Theologos Tiliakos, a principal of Tedien and the manager of the service station located on the subject property, stated in an examination before trial that he was at the property daily to supervise the removal of tanks and gas pumps even after the service station ceased operating. He asserted that he was not aware of the alleged defective condition and had received no complaints about such a condition.

In an action arising from a trip and fall, the plaintiff must prove that the defendant either created the condition which caused the accident or had actual or constructive notice that such a hazardous condition existed and failed to remedy it within a reasonable time (see Mercer v City of New York, 88 NY2d 955 [1996]; Gordon v American Museum of Natural History, 67 NY2d 836 [1986]; Birthwright v Mid-City Sec., 268 AD2d 401 [2000]).

On a motion for summary judgment, the party opposing the relief is entitled to the benefit of every favorable inference that may be drawn from the pleadings, affidavits, and competing contentions of the parties (see Myers v Fir Cab Corp., 64 NY2d 806 [1985]). Summary judgment is inappropriate where questions of fact or credibility are raised that require a trial (see Zuckerman v City of New York, 49 NY2d 557 [1980]; Glick & Dolleck v Tri-Pac Export Corp., 22 NY2d 439 [1968]).

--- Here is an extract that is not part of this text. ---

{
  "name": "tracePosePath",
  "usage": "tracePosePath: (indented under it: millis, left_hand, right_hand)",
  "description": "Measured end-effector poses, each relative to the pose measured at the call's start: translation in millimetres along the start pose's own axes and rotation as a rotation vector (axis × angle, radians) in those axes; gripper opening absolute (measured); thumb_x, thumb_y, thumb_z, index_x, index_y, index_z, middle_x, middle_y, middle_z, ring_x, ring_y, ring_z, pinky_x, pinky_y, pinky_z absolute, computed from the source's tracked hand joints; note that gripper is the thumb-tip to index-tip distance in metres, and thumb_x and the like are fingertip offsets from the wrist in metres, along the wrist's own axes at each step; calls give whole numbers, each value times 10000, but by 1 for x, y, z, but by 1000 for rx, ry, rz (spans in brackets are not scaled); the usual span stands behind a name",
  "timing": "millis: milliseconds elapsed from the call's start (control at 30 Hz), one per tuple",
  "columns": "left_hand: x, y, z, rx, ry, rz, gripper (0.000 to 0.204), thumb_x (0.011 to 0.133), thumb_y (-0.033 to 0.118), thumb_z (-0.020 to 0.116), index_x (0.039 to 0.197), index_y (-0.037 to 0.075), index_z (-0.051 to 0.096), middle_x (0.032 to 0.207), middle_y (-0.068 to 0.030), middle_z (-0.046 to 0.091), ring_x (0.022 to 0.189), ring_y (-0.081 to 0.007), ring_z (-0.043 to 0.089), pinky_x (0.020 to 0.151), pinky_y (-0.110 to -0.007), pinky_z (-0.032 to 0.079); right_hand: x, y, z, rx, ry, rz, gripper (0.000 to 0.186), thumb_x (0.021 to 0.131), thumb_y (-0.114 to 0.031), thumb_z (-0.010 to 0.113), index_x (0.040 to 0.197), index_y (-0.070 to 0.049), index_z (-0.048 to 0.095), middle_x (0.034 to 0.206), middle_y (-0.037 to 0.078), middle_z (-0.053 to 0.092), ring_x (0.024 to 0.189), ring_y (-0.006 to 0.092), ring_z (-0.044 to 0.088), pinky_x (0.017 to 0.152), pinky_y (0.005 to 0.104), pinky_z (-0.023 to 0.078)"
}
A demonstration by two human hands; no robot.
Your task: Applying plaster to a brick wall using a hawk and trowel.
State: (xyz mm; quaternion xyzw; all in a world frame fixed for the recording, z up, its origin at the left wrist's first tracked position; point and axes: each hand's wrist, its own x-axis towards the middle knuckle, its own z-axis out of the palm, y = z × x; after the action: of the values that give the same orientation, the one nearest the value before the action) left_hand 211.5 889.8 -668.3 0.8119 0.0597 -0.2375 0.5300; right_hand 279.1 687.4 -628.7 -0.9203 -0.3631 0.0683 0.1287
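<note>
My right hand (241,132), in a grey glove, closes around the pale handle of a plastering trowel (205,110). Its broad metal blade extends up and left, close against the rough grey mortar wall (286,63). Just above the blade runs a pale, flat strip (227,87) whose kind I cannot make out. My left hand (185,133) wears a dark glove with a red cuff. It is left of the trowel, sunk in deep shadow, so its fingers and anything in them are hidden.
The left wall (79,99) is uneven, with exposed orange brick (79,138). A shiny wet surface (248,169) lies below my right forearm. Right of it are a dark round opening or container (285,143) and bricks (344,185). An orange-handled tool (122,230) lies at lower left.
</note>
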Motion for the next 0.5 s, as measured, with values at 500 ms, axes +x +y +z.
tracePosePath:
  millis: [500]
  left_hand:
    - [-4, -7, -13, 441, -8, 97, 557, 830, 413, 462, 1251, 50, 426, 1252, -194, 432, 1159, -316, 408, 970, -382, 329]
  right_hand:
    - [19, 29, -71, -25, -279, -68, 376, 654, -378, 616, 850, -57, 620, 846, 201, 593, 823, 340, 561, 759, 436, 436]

Contrary to the determination of the Supreme Court, after the defendants made out a prima facie case for summary judgment, the plaintiff satisfied his burden of raising a triable issue of fact as to the existence of a dangerous condition and the defendants’ notice thereof. Accordingly, the defendant’s motion for summary judgment should not have been granted and the complaint should not have been dismissed. Florio, J.P., H. Miller, Adams and Mastro, JJ., concur.